Political rhetoric gets a hearing
For those of you who didn’t have 19 hours this week to watch the members of the Senate Judiciary Committee question Supreme Court nominee Elena Kagan, here’s what happened:
Kagan, as expected, came out fine. She looked a little uncomfortable explaining why, after denouncing confirmation hearings as “a vapid and hollow charade,” she now wrapped herself in a thick cloak of vapidity when her own future was on the line; but that, as everyone in the hearing room knew, is the price of admission to the Supreme Court.
Besides, the hearings were not a hollow charade. They gave senators a chance to stage a bank-shot debate over legal and political philosophy that was, at times, downright energizing. And they held up a mirror to the state of our major political parties in this election year: the Republicans, radical, cohesive and fierce; the Democrats, scattered, diverse and only occasionally fierce.
“In the wake of one of the largest expansions of government power in history, many Americans are worried about Washington’s disregard for limits on its power,” thundered Sen. Jeff Sessions (R-Ala.), whose 1986 nomination as a federal judge was rejected by the same committee. The Obama administration’s approach to government, he said, “sounds a lot like the progressive philosophy which became fashionable among elite intellectuals a century ago, and is now seeing a revival.…I believe that’s a dangerous philosophy.”
Sessions didn’t mention that one of the great exponents of progressive government a century ago was a Republican president, Theodore Roosevelt. The senator was “narrowcasting,” sending a signal of approbation to small-government conservatives and “tea party” activists who want to erase TR’s brand of federal activism from the party’s acceptable doctrines.
Other Republicans took up the theme.
“Millions of Americans believe that the federal government is simply out of control,” said Sen. John Cornyn (R-Texas). The Supreme Court, he charged, has mostly given up trying to limit congressional power, even under its current conservative majority. This year’s healthcare law, Cornyn charged, was “an unprecedented reach” of federal power into individuals’ lives — and a signal that activists should seek constitutional amendments to restrict Congress’ powers.
And Sen.
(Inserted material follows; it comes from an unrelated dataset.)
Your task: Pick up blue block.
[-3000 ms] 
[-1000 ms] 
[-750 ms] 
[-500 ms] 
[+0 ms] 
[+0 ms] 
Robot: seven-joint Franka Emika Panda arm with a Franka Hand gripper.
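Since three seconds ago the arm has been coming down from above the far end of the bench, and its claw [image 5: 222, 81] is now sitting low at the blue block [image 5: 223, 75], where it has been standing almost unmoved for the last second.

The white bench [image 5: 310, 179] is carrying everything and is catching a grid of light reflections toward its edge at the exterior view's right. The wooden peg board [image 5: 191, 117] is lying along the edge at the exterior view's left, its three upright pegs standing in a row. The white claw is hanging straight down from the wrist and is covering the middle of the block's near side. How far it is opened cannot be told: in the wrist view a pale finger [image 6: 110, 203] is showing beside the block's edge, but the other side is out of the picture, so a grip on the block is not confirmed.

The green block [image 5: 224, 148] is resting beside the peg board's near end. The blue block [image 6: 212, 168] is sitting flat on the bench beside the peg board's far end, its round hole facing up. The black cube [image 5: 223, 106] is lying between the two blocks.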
Jon Kyl (R-Ariz.) complained that President Obama had asked judges to show “empathy” for the underdog. Kyl denounced the idea “that judges should have a keen understanding…that in a democracy, powerful interests must not be allowed to drown out the voices of ordinary citizens.” (Kagan, who ducked most questions, agreed that she should squelch her empathetic side and stick to the meaning of the law.)
On the Democratic side, some senators heard the GOP attacks on the progressive tradition of the 20th century and responded: Bring it on.
“The rightward shift of the court under Chief Justice Roberts is palpable. In decision after decision, special interests are winning out over ordinary citizens,” said Sen. Charles E. Schumer (D-N.Y.). “Judicial activism now has a new guise: judicial activism to pull the country to the right.” He said the current debate reminded him, too, of the Progressive era — when, he noted, a conservative court struck down a New York law that established a 60-hour workweek.
Sen. Sheldon Whitehouse (D-R.I.) also sounded the Progressives’ robber baron theme: “For all the talk of umpires and balls and strikes, at the Supreme Court the strike zone for corporations gets better every day,” he said. (That was a dig at Chief Justice John G. Roberts Jr., who compared judges to umpires at his own confirmation hearing.)
“If you work for a living, if you’re a woman, if you’re worried that corporations may buy a louder voice in elections than hardworking everyday Americans, you need to keep an eye” on the Supreme Court, said Sen. Benjamin L. Cardin (D-Md.).
But most in the Democratic majority weren’t so heated — or so focused. They knew that their immediate goal was to get Kagan to confirmation unscathed. So they concentrated on lobbing her softball questions to help her rebut Republican charges — for example, the assertion that she had, in Sessions’ biting words, “demeaned our soldiers” by denying official sponsorship to military recruiters at Harvard Law School. The result was a mismatched debate. Like a World Cup soccer team that’s ahead in the first round, Democrats seemed at times to be playing for a draw.
But even if the contest was uneven, it focused on a fundamental question that divided the country even before Theodore Roosevelt: How broad should the federal government’s powers be? As in any good debate, both sides are partly right.
The Republicans are right that Obama and the Democratic-run Congress have achieved a significant expansion of federal power, in their actions to stop the economic crisis as well as the healthcare law. The Democrats are right that the Supreme Court under Roberts has turned back into the most conservative branch of government.
As November’s congressional election approaches, the Republicans appear to have the more advantageous argument. Not only are voters unhappy with the Democrats’ failure to end the recession, but they are increasingly worried about the size and scope of the federal government.
But if the GOP’s conservative leaders continue to denounce Theodore Roosevelt, reject the Progressive-era idea that big business needs regulating, and deride the sentiment that “powerful interests must not be allowed to drown out the voices of ordinary citizens,” they may yet create a level playing field, despite themselves.